Read through the material below and find each line that has the word "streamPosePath"; copy it.

___ Given data ___

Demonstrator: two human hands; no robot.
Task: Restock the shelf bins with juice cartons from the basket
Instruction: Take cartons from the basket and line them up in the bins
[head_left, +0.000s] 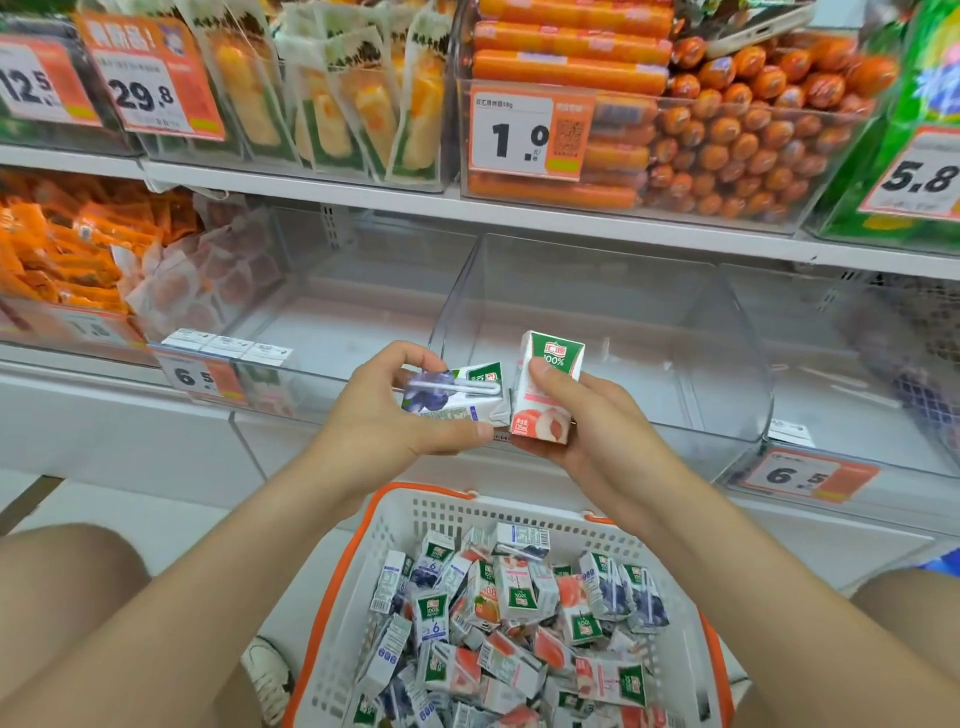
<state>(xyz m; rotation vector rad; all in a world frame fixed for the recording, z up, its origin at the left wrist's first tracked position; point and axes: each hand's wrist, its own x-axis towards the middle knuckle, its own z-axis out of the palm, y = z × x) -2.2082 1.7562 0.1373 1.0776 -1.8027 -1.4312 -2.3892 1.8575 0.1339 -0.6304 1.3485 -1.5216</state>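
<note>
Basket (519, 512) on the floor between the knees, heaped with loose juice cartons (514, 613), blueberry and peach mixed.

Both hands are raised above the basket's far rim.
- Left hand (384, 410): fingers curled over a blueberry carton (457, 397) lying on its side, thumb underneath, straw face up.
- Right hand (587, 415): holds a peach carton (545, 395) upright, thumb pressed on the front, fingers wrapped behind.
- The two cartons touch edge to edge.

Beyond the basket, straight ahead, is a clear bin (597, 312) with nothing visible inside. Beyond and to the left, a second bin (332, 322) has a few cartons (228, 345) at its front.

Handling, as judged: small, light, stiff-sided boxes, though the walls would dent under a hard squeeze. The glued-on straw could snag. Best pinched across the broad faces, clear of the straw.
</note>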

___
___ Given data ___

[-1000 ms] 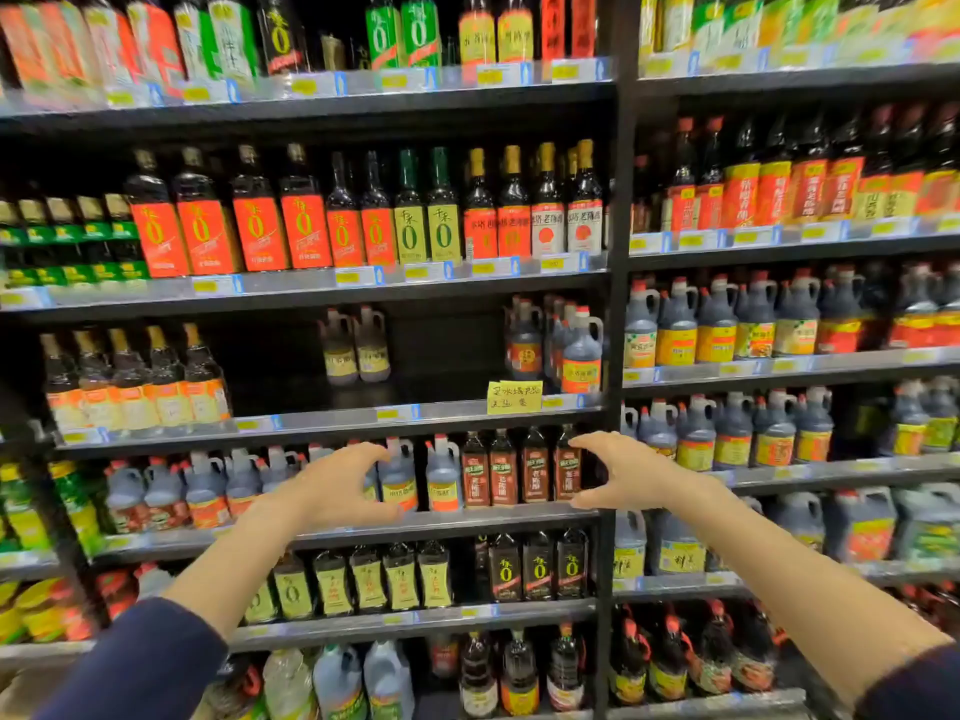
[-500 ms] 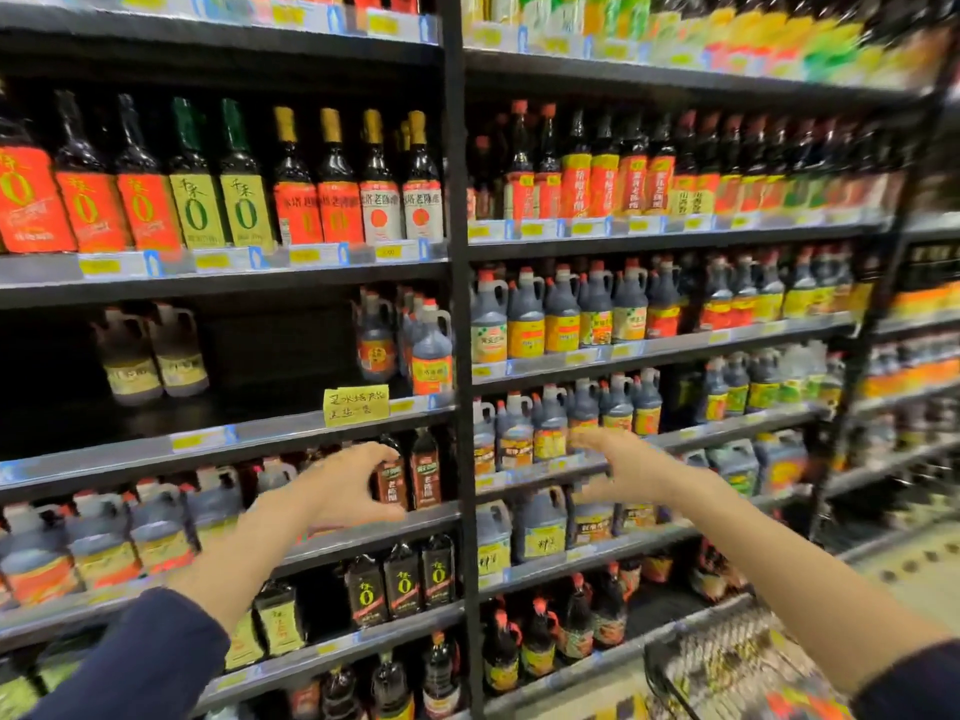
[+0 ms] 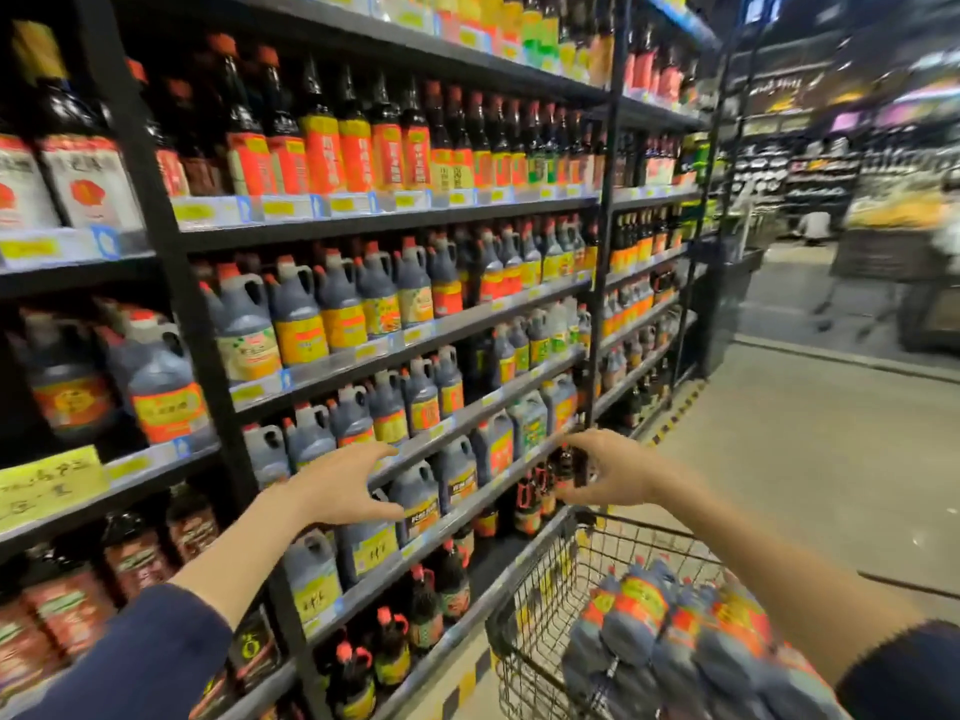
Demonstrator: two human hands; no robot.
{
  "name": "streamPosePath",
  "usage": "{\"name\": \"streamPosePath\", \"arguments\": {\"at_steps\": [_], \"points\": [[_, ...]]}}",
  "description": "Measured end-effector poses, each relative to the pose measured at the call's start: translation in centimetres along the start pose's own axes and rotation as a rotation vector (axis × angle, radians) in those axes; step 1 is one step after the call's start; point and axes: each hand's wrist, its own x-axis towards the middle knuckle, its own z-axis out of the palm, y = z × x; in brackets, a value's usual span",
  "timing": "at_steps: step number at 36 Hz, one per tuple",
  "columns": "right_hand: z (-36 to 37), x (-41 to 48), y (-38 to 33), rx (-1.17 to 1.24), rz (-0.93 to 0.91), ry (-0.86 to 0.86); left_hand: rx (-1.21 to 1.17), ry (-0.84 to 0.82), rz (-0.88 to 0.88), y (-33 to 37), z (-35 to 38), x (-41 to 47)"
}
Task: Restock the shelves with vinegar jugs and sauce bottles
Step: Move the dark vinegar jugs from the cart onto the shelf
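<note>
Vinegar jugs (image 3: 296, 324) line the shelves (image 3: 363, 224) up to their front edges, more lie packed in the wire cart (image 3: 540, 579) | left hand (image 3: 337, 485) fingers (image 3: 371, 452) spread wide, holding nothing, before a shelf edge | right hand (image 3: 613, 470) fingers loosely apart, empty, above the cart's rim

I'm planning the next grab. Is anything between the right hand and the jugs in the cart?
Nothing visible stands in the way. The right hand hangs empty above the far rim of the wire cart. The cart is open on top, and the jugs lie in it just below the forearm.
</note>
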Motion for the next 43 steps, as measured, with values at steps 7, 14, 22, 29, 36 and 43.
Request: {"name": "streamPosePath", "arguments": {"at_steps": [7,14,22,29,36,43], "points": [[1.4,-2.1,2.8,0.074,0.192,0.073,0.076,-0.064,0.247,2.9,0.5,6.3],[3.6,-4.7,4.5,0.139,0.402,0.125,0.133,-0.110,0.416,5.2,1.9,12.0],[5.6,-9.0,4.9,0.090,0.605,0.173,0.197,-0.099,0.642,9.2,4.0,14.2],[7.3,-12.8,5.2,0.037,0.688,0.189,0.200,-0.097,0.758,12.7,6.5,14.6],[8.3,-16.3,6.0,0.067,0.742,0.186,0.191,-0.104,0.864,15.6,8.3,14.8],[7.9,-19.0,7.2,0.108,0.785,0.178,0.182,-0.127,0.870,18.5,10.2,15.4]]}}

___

Solution to this exercise:
  "name": "streamPosePath",
  "usage": "{\"name\": \"streamPosePath\", \"arguments\": {\"at_steps\": [_], \"points\": [[_, ...]]}}",
Request: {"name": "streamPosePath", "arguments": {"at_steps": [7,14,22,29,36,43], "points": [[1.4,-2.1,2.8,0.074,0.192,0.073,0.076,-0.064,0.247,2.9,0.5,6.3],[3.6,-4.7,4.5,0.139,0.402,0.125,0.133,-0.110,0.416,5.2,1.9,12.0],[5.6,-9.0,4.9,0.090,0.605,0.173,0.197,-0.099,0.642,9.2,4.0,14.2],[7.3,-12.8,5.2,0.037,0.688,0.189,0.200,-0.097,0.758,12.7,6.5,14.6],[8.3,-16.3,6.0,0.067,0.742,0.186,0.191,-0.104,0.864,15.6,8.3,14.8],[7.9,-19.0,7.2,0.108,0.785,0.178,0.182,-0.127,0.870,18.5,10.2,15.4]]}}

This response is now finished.